# Are you currently looking for a job in EMS?



## Chimpie (Aug 10, 2010)

Simple question.  We're just looking for a quick statistic.

Thanks!

Chimpie


----------



## Rafter (Aug 10, 2010)

*Yes*

Yes I am looking for a job as EMT-B first timer.


----------



## 8jimi8 (Aug 10, 2010)

I will not be looking for a job in EMS until I pass the NREMT-I and get licensed.  At that point I may possibly look for part time or prn work.  Probably not, as I'll be working full time and in school full time.

I hate to let my EMS experience opportunities go by the wayside, but as I see it.  I'll get more experience third-riding as a volunteer, than being paid to drive a paramedic around the back country of texas.

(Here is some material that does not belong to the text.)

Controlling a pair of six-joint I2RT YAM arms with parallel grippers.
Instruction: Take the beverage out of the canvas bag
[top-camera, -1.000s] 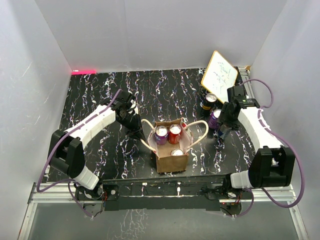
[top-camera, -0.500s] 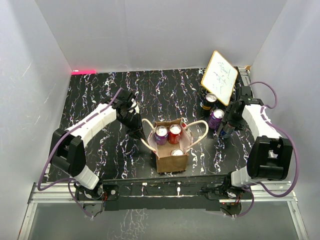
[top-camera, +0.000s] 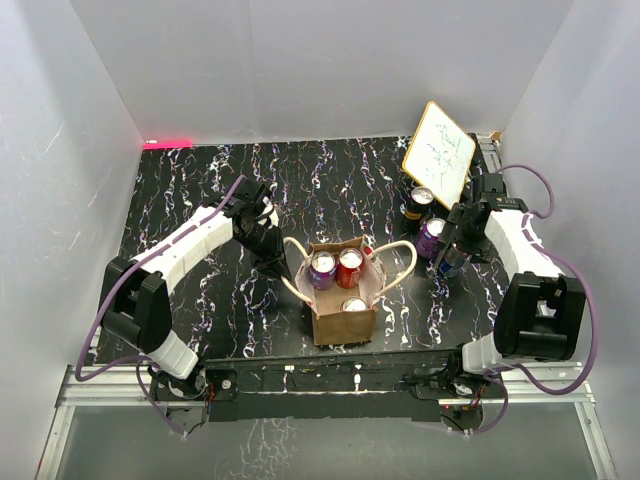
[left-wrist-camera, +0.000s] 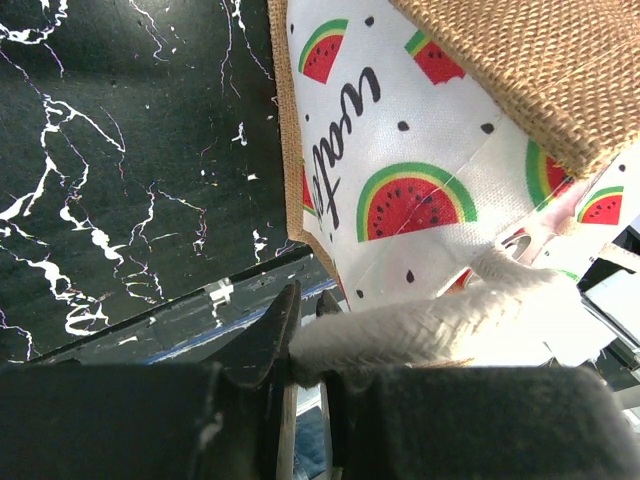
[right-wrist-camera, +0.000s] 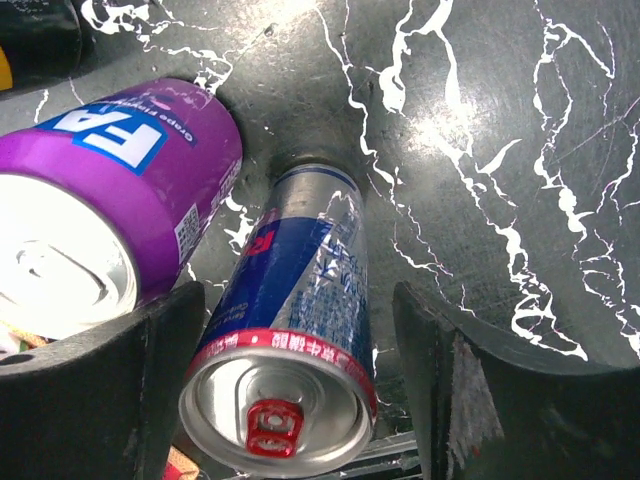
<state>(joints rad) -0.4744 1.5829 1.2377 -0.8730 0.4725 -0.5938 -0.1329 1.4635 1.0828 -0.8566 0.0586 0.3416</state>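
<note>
While my left gripper (left-wrist-camera: 305, 335) clamps the handle (left-wrist-camera: 430, 318) of the canvas bag (top-camera: 345, 322), right arm bent downward, right gripper (right-wrist-camera: 298, 385) spread loosely astride the blue can (right-wrist-camera: 300, 280).

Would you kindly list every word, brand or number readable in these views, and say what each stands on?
"FA": white letters on the purple can, rest cut off.
"wate": black script on the canvas bag lining, rest hidden.
Small print on the purple can: too blurred.
Lettering on the blue and silver can: only a red fragment, unreadable.
Handwriting on the whiteboard: too small to read.
</note>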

That being said, once i get my EMT-P license, i'll be looking for full or part time work in addition to my full time work as an RN.  I don't know how long I can keep up 2 full time jobs, but the point is to get some good field experience, so that when i show up for flight jobs - I can say, i have x amount of busy 911 experience and x amount of critical care experience as an RN.

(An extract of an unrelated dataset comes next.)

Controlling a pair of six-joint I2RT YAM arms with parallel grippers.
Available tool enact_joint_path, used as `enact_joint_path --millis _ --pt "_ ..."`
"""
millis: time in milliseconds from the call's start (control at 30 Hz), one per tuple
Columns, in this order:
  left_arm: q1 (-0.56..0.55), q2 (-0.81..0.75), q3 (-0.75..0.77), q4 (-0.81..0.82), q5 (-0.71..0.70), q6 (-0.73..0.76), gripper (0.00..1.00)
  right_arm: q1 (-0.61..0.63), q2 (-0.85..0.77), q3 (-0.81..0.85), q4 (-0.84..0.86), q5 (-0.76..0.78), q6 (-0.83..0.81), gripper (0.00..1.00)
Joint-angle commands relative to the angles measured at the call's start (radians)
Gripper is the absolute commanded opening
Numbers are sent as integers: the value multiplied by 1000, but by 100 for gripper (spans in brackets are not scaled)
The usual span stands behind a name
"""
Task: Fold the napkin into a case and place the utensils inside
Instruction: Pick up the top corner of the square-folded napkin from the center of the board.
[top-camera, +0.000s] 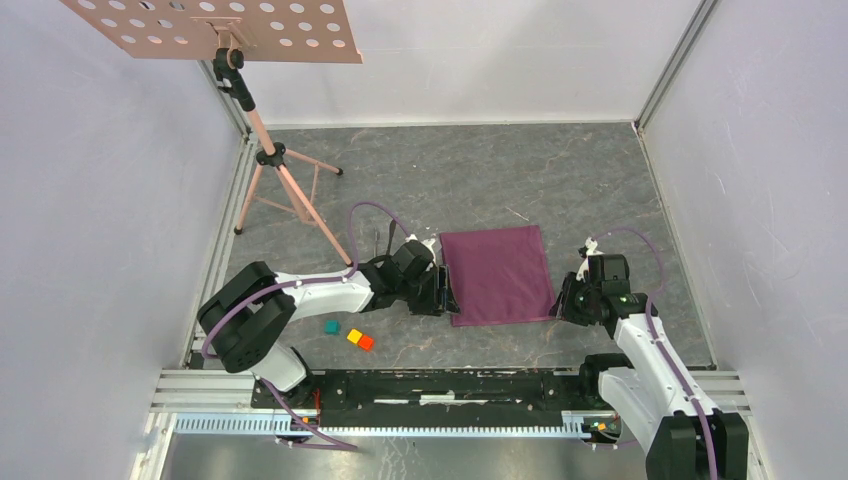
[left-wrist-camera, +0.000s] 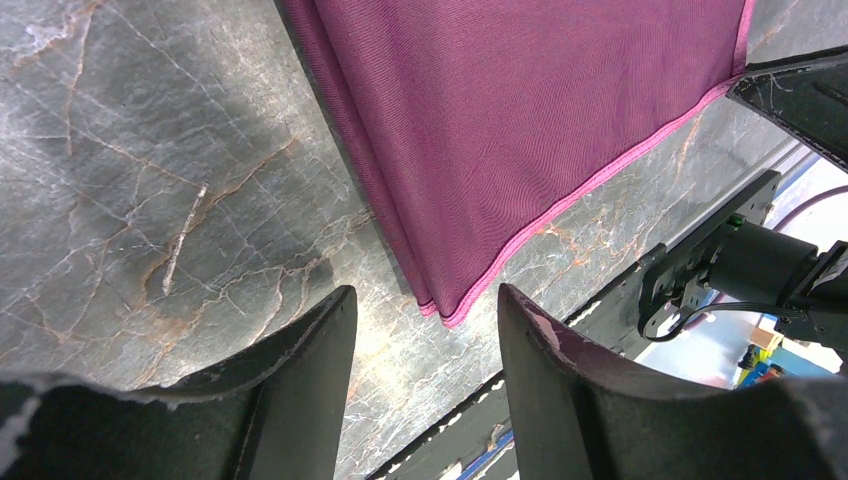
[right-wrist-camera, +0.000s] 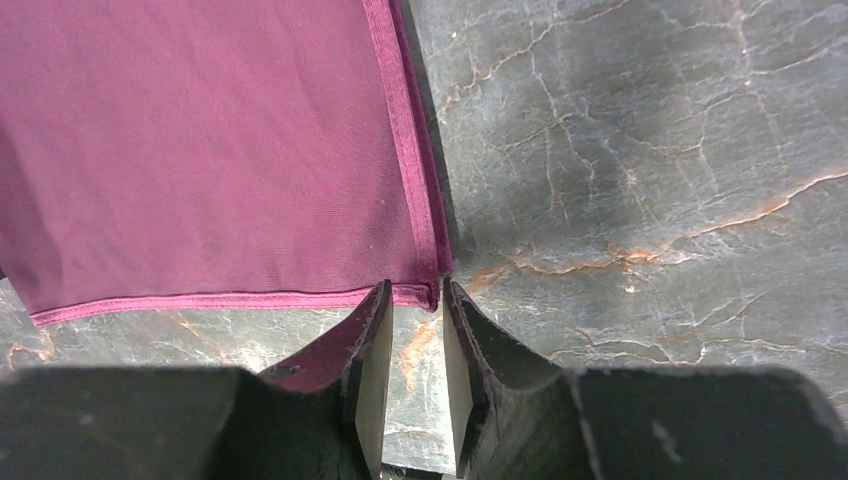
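Marble tabletop (top-camera: 500, 170), napkin (top-camera: 497, 272) central | my left gripper (left-wrist-camera: 425, 295) released beside it | right gripper (right-wrist-camera: 416, 290) narrowed at its corner, grasp unclear

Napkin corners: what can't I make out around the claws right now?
- Right wrist view: whether the right claw pinches the napkin corner; its fingertips cover it.
- Top view: napkin's left edge, behind the left claw.
- Top view: utensils, too small, partly behind the left arm.

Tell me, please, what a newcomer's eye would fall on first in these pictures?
The plum-purple napkin, folded flat mid-table, with the left gripper and right gripper at its near corners. Next, the pink perforated stand in the far-left corner and the small coloured blocks at near left.
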Motion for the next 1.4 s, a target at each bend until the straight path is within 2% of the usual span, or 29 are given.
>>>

From what I see from my research and what I've learned networking, no one comes to the table with both.


----------



## JD. (Aug 10, 2010)

I am looking for an EMT-B job. Just got all of the post-NREMT requirements done though


----------



## feldy (Aug 10, 2010)

8jimi8 said:


> I hate to let my EMS experience opportunities go by the wayside, but as I see it.  I'll get more experience third-riding as a volunteer, than being paid to drive a paramedic around the back country of texas.
> 
> .



ive been in this situation this summer since no one wanted to hire for 3 months.


----------



## TraprMike (Aug 10, 2010)

NOPE,,  had the part time gig before i even started first class..


----------



## 46Young (Aug 10, 2010)

I'd like to see a poll that's asks how long you plan to stay in EMS. This would be years worked plus years expected to stay in the field.


----------



## jjesusfreak01 (Aug 10, 2010)

46Young said:


> I'd like to see a poll that's asks how long you plan to stay in EMS. This would be years worked plus years expected to stay in the field.

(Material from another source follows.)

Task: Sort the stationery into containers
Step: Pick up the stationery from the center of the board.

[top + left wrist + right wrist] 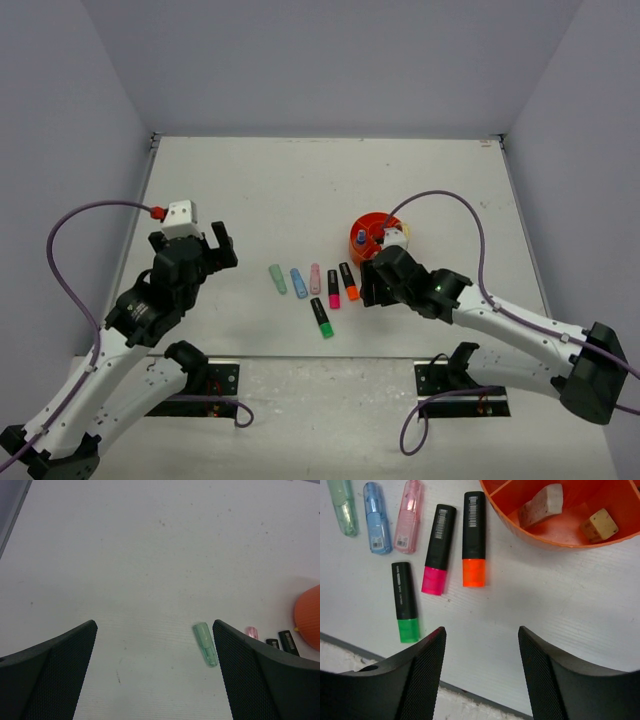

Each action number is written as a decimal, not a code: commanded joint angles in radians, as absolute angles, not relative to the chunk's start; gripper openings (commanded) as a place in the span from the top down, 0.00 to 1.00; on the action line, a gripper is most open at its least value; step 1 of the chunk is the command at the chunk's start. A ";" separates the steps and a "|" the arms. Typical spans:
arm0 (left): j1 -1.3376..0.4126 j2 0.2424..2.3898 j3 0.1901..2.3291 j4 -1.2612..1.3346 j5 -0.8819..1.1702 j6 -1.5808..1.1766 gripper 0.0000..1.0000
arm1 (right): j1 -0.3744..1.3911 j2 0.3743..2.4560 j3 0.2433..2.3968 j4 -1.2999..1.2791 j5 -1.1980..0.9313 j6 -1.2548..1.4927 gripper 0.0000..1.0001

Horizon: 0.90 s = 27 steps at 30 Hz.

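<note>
L gripper (210,254) is held over bare table (250,180) at far left. Its jaws are wide apart w/ nothing btwn them, and only tabletop is seen in the gap from the L wrist view. No marker is touched by it.

Moving rightward, six loose markers are seen flat on the table, none yet sorted:
- pastel green marker (277,279), nearest the L gripper
- pastel blue marker (298,282), just beside it
- pastel pink marker (315,278)
- black marker w/ green cap (321,317), set a bit nearer the arm bases than the rest
- black marker w/ pink cap (333,288)
- black marker w/ orange cap (348,281), closest to the container

All are apart from each other and outside the container.

R gripper (481,636) is poised low over the table, just short of the orange-cap marker and near the container wall. Its jaws are apart, nothing is clamped, and bare table shows in the gap.

Orange organiser (378,232) stands furthest right. A few items are already lodged in it: pale blocky pieces (540,506) in outer compartments, plus a bluish item in the top view. What they are can't be told. Tape roll & thin pen can't be made out.

Est. progress: partly done, w/ six markers left. The orange-cap marker is judged the likeliest next pick for the R arm.
</note>
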<state>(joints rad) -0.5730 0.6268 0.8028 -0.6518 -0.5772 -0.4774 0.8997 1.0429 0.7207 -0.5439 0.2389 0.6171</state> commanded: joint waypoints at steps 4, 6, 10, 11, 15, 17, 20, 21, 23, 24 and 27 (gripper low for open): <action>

Well, since my current options are EMT --> Paramedic, EMT --> MD (Emergency Medicine), and EMT --> PA (Emergency Medicine), I think there is a good chance i'll be staying in EMS for a while.


----------



## Aprz (Aug 10, 2010)

Yep, started applying recently. New grad.


----------



## 46Young (Aug 10, 2010)

jjesusfreak01 said:


> Well, since my current options are EMT --> Paramedic, EMT --> MD (Emergency Medicine), and EMT --> PA (Emergency Medicine), I think there is a good chance i'll be staying in EMS for a while.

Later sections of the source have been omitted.